Our project is to create a Tetris AI in Minecraft using Malmo. This also means we will be recreating Tetris itself using the Malmo API. Our main goal is to use a combination of reinforcement learning and genetic algorithm for our Intelligence. We will be focusing on Surival Mode, so our AI is not aiming for the highest score possible, but instead to be able to play the game for as long as possible without reaching game over. (The game is over once the blocks go over the ceiling limit).

Since we’ve created a tetris board, we will take in the current state of the board and the incoming piece as input. Then we will calculate every possible orientation and placement of the incoming piece and score the board. We score the board by taking account into the total height of all the pieces, the number of holes, and the number of complete lines to clear. Increasing the total height and the number of holes in the board will result in negative rewards, whereas having complete lines will have a positive reward. A combination of these 3 factors will determine the score of the board. Our AI will then use reinforcement learning to repeatedly drop pieces in the board to increase the reward for each game.

Approaches

Randomized moves

Our baseline that we’re comparing our AI to is simply generating a random orientation and placement for the incoming piece. Some advantages of this approach is that it takes less time and calculations to generate the next action. However, there are many disadvantages because it results in poor decisions (it doesn’t really know how to make a “good” decision in this case) and it doesn’t improve over time. Ultimately, it is not sufficient to complete our goal.

Q-Learning

Our first approach for our AI is to use Q-Learning. Our implementation of updating the q-table is similar to the implementation used in assignment 2, where tau represents the state to update, S represents the states, A represents the actions for state S, R represents the rewards for actions A, and T represents the terminating state. Our agent selects an action that is optimal for each state. Then evaluates the board to retrieve the reward and observes the new state. This will result in the highest long-term reward.
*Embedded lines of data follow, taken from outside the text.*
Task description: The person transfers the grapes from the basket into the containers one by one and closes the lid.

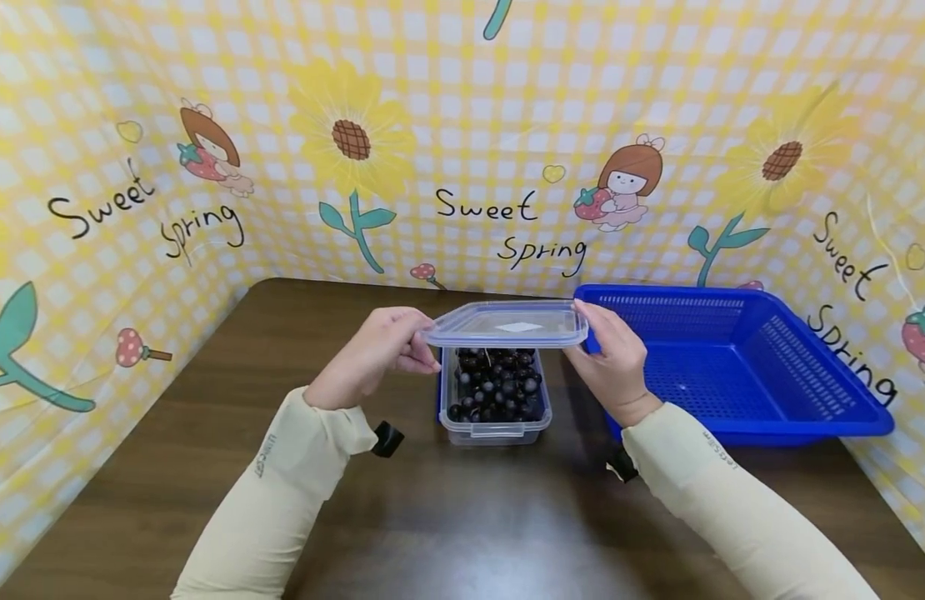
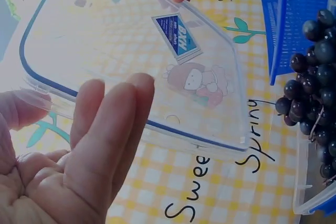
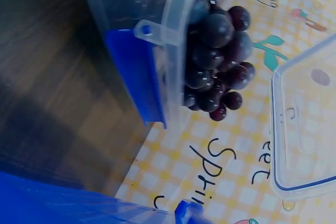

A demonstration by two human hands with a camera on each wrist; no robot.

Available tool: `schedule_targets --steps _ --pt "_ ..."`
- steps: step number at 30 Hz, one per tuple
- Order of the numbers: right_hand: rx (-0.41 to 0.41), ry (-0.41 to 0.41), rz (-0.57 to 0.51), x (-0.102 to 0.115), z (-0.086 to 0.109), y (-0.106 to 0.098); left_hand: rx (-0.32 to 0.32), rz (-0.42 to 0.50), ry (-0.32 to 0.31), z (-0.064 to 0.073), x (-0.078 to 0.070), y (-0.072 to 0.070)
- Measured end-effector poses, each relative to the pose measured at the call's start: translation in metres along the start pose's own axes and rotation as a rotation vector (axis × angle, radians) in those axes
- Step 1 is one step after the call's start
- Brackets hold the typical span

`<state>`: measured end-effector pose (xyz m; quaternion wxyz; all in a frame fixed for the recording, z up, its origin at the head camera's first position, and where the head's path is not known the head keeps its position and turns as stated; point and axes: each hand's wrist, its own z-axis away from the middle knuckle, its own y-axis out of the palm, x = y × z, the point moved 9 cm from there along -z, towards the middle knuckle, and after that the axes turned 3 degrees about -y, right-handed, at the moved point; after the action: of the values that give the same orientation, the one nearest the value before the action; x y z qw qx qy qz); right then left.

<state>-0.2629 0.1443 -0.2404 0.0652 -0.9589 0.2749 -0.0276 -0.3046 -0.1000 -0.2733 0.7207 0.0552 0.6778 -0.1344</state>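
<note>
- Lid [image 1: 500,323] is hanging between the hands, above the box [image 1: 496,433] and clear of its rim; the box is standing on the worktop [image 1: 207,433].
- Good handling is calling for even support: both sides should be moving together, with neither corner dipping into the grapes [image 1: 496,387].
- Grapes are heaping above the rim in the right wrist view, so a low pass would likely be catching berries or stalks; a little spare height is looking wise.
- Blue clip [image 3: 134,77] is lying below the rim on the box's side; it should be staying out of the lid's way.
- Left hand [image 1: 380,350] is pinching the lid's left corner, while its lower fingers are hanging loose rather than wrapping round.
- Right hand [image 1: 616,362] is gripping the opposite edge between fingers and thumb; its own wrist view is not showing those fingers.
- Hands are standing well apart, only the lid bridging them; equal, light pressure should be sparing it from bending.
- Basket [image 1: 777,429] is sitting just beside the right hand, so that wrist should be minding its rim.
</note>
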Motion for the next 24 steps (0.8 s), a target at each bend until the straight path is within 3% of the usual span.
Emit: schedule_targets --steps 3,5,8,11,15,20,24 --pt "-0.011 0.062 -0.043 -0.006 -0.003 0.000 0.005 0.005 0.011 -0.003 -0.001 0.000" --pt "-0.021 0.114 -0.093 -0.010 -0.005 -0.001 -0.024 -0.011 0.063 -0.007 -0.002 -0.002" --pt "-0.026 0.193 -0.171 -0.016 -0.005 0.000 -0.082 -0.106 0.263 -0.015 -0.005 -0.005" --pt "-0.023 0.256 -0.179 -0.020 -0.005 0.001 -0.115 -0.157 0.500 -0.022 -0.006 -0.004" --pt "-0.031 0.289 -0.152 -0.022 -0.006 0.002 -0.136 -0.074 0.676 -0.028 0.001 -0.003" --pt "-0.045 0.305 -0.130 -0.024 -0.008 0.004 -0.250 -0.043 0.783 -0.026 -0.002 -0.004" --pt "-0.001 0.416 -0.115 -0.033 -0.008 0.010 -0.295 -0.026 0.795 -0.026 -0.010 -0.005"
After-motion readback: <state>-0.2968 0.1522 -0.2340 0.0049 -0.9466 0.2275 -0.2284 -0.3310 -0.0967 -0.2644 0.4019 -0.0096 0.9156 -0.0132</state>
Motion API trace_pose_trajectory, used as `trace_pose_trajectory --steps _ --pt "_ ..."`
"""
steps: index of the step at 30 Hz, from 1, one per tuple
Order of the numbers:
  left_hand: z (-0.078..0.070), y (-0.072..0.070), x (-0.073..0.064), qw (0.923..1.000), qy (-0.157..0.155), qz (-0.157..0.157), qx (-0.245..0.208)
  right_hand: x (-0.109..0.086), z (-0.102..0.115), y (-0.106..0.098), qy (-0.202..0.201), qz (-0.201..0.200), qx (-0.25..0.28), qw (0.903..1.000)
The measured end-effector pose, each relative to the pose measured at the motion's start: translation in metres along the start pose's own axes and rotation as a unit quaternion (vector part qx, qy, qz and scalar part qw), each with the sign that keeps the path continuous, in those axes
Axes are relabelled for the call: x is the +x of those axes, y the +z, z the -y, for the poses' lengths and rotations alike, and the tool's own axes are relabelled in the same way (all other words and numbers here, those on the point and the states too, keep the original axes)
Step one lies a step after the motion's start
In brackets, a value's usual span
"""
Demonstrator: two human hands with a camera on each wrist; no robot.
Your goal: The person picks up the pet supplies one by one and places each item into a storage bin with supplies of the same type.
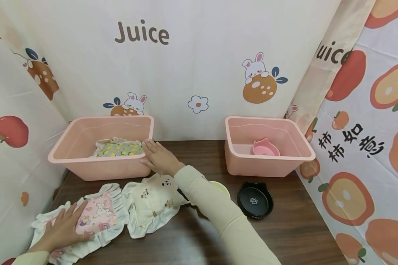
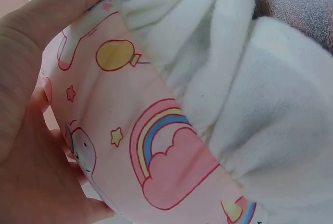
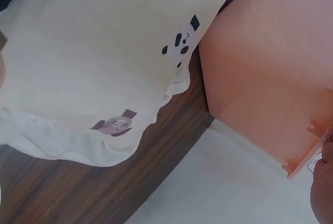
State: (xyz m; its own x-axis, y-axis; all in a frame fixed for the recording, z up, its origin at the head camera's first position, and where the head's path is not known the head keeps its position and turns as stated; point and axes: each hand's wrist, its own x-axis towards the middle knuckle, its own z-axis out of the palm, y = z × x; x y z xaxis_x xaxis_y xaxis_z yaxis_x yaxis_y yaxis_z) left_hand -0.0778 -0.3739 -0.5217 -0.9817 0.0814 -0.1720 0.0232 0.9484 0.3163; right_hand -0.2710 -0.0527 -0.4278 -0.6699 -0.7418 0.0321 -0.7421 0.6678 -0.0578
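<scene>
A small pink ruffled pillow (image 1: 101, 213) with cartoon prints lies at the front left. My left hand (image 1: 64, 226) rests on it, fingers spread; in the left wrist view the thumb lies over its pink cloth (image 2: 114, 114). Touching its right side is a cream ruffled pillow (image 1: 154, 198) with animal prints. My right hand (image 1: 160, 158) touches the right end of the left pink bin's rim (image 1: 96, 161), with straight fingers and nothing seen in its grasp. Inside that bin is a green-and-yellow patterned pillow (image 1: 119, 149), partly hidden by the wall.
A second pink bin (image 1: 268, 165) stands at the back right, with a pink cat-eared bowl (image 1: 265, 147) inside. In front of it sits a black paw-print bowl (image 1: 254, 200). My right sleeve partly covers a pale yellow-green bowl (image 1: 223, 189). Printed curtains surround the wooden table (image 1: 295, 228).
</scene>
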Motion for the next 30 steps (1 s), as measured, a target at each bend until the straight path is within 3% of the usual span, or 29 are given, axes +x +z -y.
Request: trace_pose_trajectory --steps 9,17,24,30 --pt "0.002 0.000 0.004 1.0000 0.000 0.008 0.006 0.000 0.000 0.001 -0.006 -0.004 -0.011 0.9999" --pt "0.003 -0.004 0.007 0.9991 0.013 -0.010 0.040 0.001 -0.001 0.001 -0.008 -0.005 -0.016 0.9998" --pt "0.004 -0.013 0.001 0.9979 0.038 -0.026 0.046 0.000 0.000 0.000 -0.007 -0.003 -0.015 0.9999" --pt "-0.001 -0.021 -0.006 0.9965 0.042 -0.034 0.064 -0.001 0.000 -0.001 -0.007 -0.001 -0.016 0.9998"
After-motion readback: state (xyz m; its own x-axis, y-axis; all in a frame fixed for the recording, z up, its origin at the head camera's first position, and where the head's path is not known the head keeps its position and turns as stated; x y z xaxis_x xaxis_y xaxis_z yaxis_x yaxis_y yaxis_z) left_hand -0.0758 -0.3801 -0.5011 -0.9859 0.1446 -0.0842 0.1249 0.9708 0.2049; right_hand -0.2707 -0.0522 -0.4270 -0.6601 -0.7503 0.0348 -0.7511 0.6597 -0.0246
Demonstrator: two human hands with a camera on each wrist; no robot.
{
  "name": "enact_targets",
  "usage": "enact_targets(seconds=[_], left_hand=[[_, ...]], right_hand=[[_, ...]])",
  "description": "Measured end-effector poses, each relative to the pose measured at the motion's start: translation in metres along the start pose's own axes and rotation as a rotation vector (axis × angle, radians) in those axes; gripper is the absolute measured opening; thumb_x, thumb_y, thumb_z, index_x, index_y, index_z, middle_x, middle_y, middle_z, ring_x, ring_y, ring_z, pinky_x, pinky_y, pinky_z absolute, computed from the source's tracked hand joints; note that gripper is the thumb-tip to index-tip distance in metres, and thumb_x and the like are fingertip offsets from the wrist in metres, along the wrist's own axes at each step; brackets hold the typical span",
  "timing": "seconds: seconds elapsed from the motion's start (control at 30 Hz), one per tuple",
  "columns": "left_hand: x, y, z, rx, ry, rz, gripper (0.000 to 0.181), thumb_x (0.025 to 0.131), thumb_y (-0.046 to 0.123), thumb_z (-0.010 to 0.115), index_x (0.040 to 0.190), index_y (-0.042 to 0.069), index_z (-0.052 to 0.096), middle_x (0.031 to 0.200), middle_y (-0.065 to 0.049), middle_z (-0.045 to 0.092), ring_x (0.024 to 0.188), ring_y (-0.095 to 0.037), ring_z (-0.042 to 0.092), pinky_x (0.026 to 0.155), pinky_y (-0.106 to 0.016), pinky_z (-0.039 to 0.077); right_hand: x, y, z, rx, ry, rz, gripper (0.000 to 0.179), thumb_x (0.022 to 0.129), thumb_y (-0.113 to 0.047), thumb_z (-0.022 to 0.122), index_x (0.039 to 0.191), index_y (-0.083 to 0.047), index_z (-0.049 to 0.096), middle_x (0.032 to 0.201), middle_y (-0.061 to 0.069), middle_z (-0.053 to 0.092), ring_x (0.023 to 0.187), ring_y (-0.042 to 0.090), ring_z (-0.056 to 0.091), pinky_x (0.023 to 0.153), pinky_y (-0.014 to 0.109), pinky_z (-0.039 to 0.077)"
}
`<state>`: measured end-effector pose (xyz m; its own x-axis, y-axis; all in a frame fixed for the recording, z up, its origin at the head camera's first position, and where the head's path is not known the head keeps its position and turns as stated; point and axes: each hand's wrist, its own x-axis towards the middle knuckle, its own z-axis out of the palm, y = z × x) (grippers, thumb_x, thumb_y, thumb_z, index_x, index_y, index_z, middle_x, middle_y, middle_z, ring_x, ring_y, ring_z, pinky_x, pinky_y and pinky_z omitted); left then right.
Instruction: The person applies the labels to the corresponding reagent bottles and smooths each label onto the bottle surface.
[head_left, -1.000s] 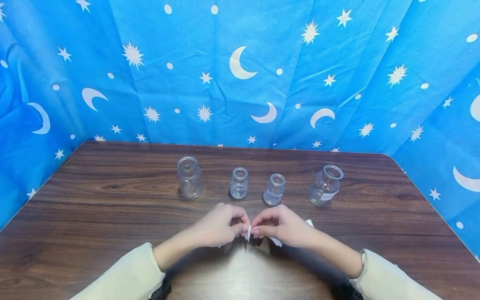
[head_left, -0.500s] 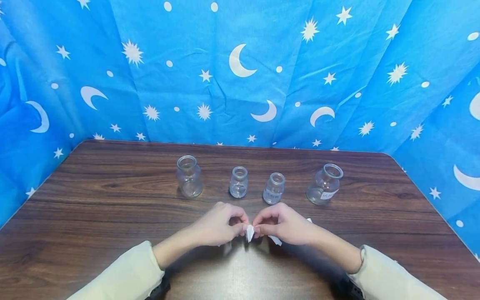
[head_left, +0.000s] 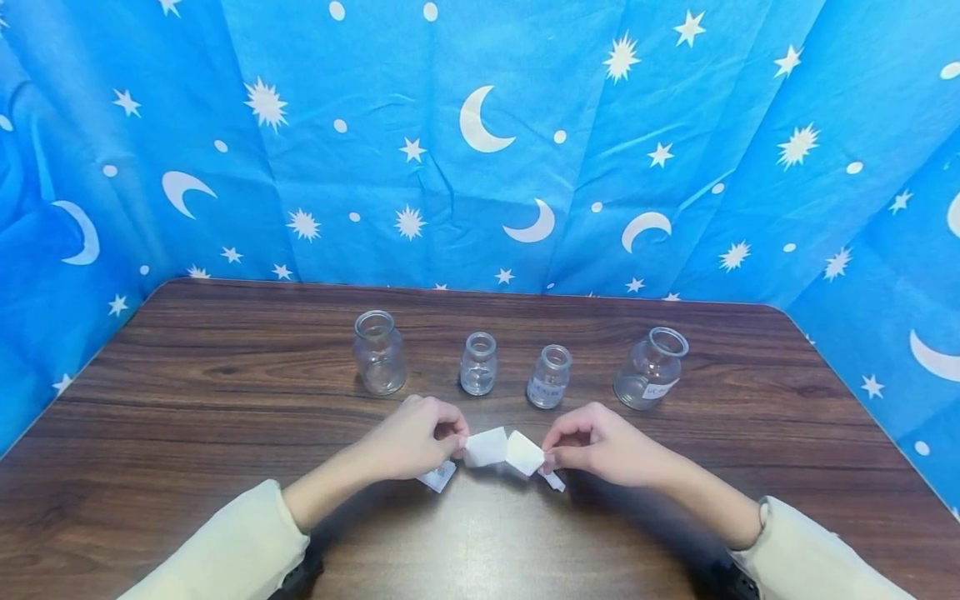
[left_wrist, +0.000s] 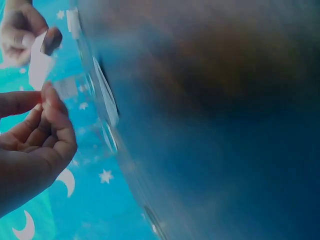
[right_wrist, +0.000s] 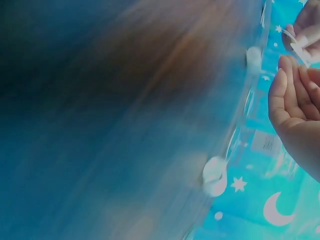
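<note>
My left hand (head_left: 416,437) pinches a white piece of paper (head_left: 486,447) by its left edge, between thumb and fingertips. A second, angular white piece of paper (head_left: 524,454) is pinched at its right corner by my right hand (head_left: 603,446). The inner edges of the two pieces meet or nearly meet between the hands, above the table. Beneath the left hand lies a white slip with print (head_left: 438,476). A crumpled white paper strip (head_left: 553,480) lies below the right fingertips. In the right wrist view the right palm (right_wrist: 297,107) hides most of its piece.
Behind the hands stand lidless glass jars in a row: a large plain jar (head_left: 380,358), a small jar (head_left: 478,367), a small labelled jar (head_left: 548,382) and a large labelled jar (head_left: 649,371). Past the brown table (head_left: 225,358) hangs a blue cloth (head_left: 390,92) with moons and stars.
My hands have moved apart, left and right. The white paper, a small folded-looking bit between the fingertips before, now shows as two wider pieces. The printed slip has come into view.
</note>
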<state>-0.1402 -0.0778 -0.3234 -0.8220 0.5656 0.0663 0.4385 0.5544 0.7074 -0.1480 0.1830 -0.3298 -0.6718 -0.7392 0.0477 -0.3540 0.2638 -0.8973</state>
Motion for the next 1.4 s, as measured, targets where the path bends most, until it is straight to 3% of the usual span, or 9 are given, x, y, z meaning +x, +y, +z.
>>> enact_targets(seconds=[0.17, 0.3, 0.53, 0.73, 1.07, 1.2, 1.4], left_hand=[[-0.001, -0.005, -0.005, 0.071, -0.061, -0.058, 0.013, 0.081, 0.001, 0.058, 0.071, 0.009, 0.061, 0.065, 0.006, 0.057, 0.055, -0.006, 0.048, 0.050, -0.021, 0.040], [0.004, -0.004, -0.002, 0.103, -0.111, -0.038, 0.013, 0.081, 0.003, 0.060, 0.071, 0.009, 0.063, 0.064, 0.007, 0.056, 0.054, -0.006, 0.048, 0.049, -0.021, 0.041], [0.013, -0.001, 0.009, 0.165, -0.127, 0.009, 0.014, 0.081, 0.001, 0.061, 0.070, 0.008, 0.065, 0.061, 0.006, 0.057, 0.050, -0.003, 0.042, 0.046, -0.019, 0.035], [0.012, 0.003, 0.015, 0.172, -0.135, 0.009, 0.012, 0.081, 0.000, 0.061, 0.071, 0.006, 0.064, 0.060, 0.004, 0.057, 0.047, -0.003, 0.039, 0.044, -0.018, 0.033], [0.011, 0.001, 0.012, 0.178, -0.106, -0.003, 0.014, 0.080, 0.008, 0.067, 0.067, 0.010, 0.062, 0.058, 0.008, 0.052, 0.049, -0.003, 0.039, 0.046, -0.020, 0.034], [0.011, 0.005, 0.005, 0.186, -0.064, -0.001, 0.011, 0.081, 0.009, 0.066, 0.071, 0.011, 0.062, 0.060, 0.008, 0.052, 0.050, -0.004, 0.042, 0.047, -0.020, 0.036], [0.014, 0.018, -0.002, 0.075, 0.018, 0.021, 0.004, 0.084, 0.008, 0.063, 0.086, 0.007, 0.067, 0.072, 0.006, 0.061, 0.065, -0.006, 0.054, 0.061, -0.021, 0.044]], right_hand=[[-0.008, 0.005, -0.008, 0.070, 0.026, 0.047, 0.011, 0.082, 0.008, 0.052, 0.084, 0.009, 0.062, 0.080, 0.018, 0.065, 0.073, 0.020, 0.065, 0.069, 0.033, 0.053], [-0.008, 0.006, -0.010, 0.096, 0.031, 0.074, 0.011, 0.084, 0.006, 0.051, 0.087, 0.010, 0.061, 0.083, 0.018, 0.065, 0.074, 0.021, 0.065, 0.070, 0.033, 0.052], [0.000, 0.000, -0.005, 0.055, 0.022, 0.099, 0.011, 0.085, 0.002, 0.054, 0.088, 0.008, 0.063, 0.079, 0.017, 0.066, 0.073, 0.020, 0.064, 0.068, 0.033, 0.052], [0.004, 0.000, -0.001, 0.066, 0.015, 0.103, 0.011, 0.085, 0.002, 0.054, 0.087, 0.008, 0.063, 0.078, 0.018, 0.066, 0.072, 0.019, 0.064, 0.068, 0.034, 0.052], [0.007, -0.002, 0.000, 0.066, 0.013, 0.119, 0.012, 0.084, 0.002, 0.053, 0.088, 0.009, 0.062, 0.079, 0.018, 0.065, 0.072, 0.020, 0.064, 0.069, 0.034, 0.052], [0.008, -0.002, 0.001, 0.061, 0.019, 0.122, 0.012, 0.084, 0.003, 0.052, 0.088, 0.008, 0.062, 0.078, 0.018, 0.066, 0.072, 0.020, 0.064, 0.069, 0.033, 0.052], [0.013, -0.003, 0.001, 0.070, 0.048, 0.109, 0.012, 0.085, 0.002, 0.053, 0.089, 0.008, 0.062, 0.080, 0.020, 0.065, 0.072, 0.020, 0.064, 0.070, 0.031, 0.052]])
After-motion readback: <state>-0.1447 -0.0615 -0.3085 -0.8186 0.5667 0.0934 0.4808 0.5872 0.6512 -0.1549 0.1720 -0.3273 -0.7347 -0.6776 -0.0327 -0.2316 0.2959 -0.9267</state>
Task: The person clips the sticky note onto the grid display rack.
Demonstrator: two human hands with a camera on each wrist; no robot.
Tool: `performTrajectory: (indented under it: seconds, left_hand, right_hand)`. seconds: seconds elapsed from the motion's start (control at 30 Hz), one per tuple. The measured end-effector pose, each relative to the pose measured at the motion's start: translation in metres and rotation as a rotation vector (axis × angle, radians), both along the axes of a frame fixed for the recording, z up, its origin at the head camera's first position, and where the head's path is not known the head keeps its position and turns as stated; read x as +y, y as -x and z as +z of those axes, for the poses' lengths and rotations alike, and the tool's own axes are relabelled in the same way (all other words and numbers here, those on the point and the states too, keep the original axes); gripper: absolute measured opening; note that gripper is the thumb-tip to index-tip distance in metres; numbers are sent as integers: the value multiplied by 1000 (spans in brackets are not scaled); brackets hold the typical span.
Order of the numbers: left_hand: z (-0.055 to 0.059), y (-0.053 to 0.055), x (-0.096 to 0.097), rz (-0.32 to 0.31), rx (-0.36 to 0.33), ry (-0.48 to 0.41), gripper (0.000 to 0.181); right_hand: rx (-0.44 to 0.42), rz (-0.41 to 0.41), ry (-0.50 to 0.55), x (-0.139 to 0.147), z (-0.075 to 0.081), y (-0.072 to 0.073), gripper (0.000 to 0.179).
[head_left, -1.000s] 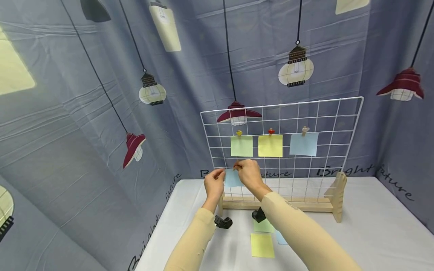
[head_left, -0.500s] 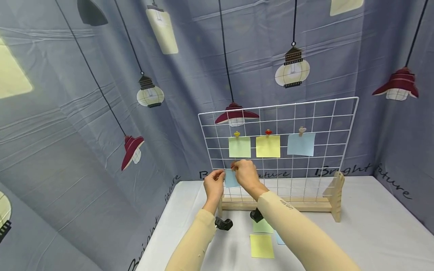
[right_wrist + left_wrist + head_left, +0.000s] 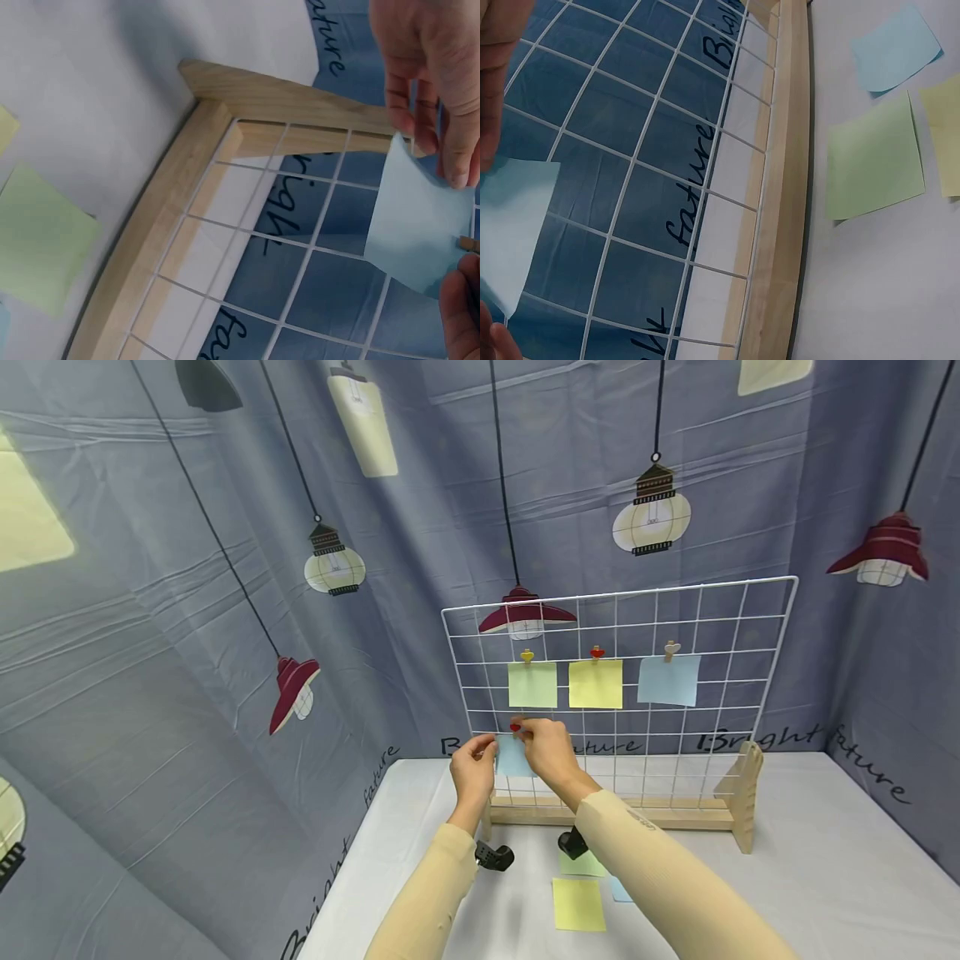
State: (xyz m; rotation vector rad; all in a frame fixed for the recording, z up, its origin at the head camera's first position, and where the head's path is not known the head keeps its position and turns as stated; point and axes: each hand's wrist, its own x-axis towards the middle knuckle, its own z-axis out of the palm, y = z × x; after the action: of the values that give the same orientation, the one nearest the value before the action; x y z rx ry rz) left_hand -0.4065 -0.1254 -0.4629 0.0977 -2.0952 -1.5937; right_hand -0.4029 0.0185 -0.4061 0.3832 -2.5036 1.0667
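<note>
A light blue paper note [image 3: 513,757] hangs flat against the lower left of a white wire grid [image 3: 617,721]. My left hand [image 3: 472,771] pinches the note near its upper left corner. At the note's top edge, my right hand [image 3: 552,750] grips a small wooden clothespin [image 3: 470,244] with a red heart on it. The right wrist view shows the clothespin's tip over the paper, beside the right fingertips [image 3: 457,307]. Above, clothespins hold a green note [image 3: 532,685], a yellow note [image 3: 596,685] and a blue note [image 3: 667,681] in a row on the grid.
The grid stands in a wooden base [image 3: 675,817] on a white-covered table [image 3: 825,877]. In front of it lie a green note [image 3: 876,161], a yellow note [image 3: 578,906] and a blue note [image 3: 897,51]. A printed blue-grey curtain [image 3: 420,652] surrounds the table.
The red heart shows more plainly between my right fingers, which have shifted slightly. My left hand keeps its place on the blue note.
</note>
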Motion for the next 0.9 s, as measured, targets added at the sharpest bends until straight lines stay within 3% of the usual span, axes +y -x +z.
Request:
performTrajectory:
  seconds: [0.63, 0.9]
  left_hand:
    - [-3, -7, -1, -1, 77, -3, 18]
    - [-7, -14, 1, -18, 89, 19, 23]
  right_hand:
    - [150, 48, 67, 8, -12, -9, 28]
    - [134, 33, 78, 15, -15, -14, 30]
In our case, the more lines our AI is able to clear, the higher the reward will be.

def update_q_table(self, tau, S, A, R, T):
    curr_s, curr_a, curr_r = magic(S.popleft()), A.popleft(), R.popleft()
    next_s = magic(curr_a)
    G = sum([self.gamma ** i * R[i] for i in range(len(S))])
    if tau + self.n < T:
        G += self.gamma ** self.n * self.q_table[magic(S[-1])][magic(A[-1])]
    
    old_q = self.q_table[curr_s][next_s]
    self.q_table[curr_s][next_s] = old_q + self.alpha* (G - old_q)

The state of our game is simply the arrangement of the pieces on our board. Each state is the highest two rows containing at least one block in them. This means we are using a working space window of 2 height. Although this means we will not be capturing as much information, this drasticly lowers the number of possible states to capture.

Our state space is the different combinations of the incoming piece on the tetris board. Some pieces such as the O and I pieces will have less states because some rotations will result in the same arrangement of pieces on the board. To avoid extra computations, we only keep track of different/distinct states of the board. In total, this means that our state space is 1024. We arrive at the number 1024 because we’re working with the top 2 rows that are 5 columns wide. Thus, our state space is 2^10 = 1024. Despite this being so large, the number of possible state transitions is much smaller as you can only transition to certain states from the given state.

The actions of our game involves 2 factors: the rotation/orientation and the placement of the incoming piece. There are 4 rotations for each piece, but some pieces like the O and I pieces may not look different for each rotation. The number of actions that we have is the different number of orientations multiplied by the number of placements across the board for the incoming piece. In order to resolve the different pieces, for the sake of the Q-Table we use the resulting state from said action in our action list.

To calculate the reward for each game, we currently have a reward map, where increasing the height of the pieces has a reward of -20, holes have a reward of -20, and clearing/completing a line has a reward of 50. We take the linear combination of these 3 to determine the reward. These numbers were chosen somewhat arbitrarily, but they have changed over the course of the project. We came to the conclusion that this is a pretty good proportion of negative rewards vs. positive rewards. Before, our negative rewards were given too much weight, so having a positive reward wouldn’t really make a huge impact on the score.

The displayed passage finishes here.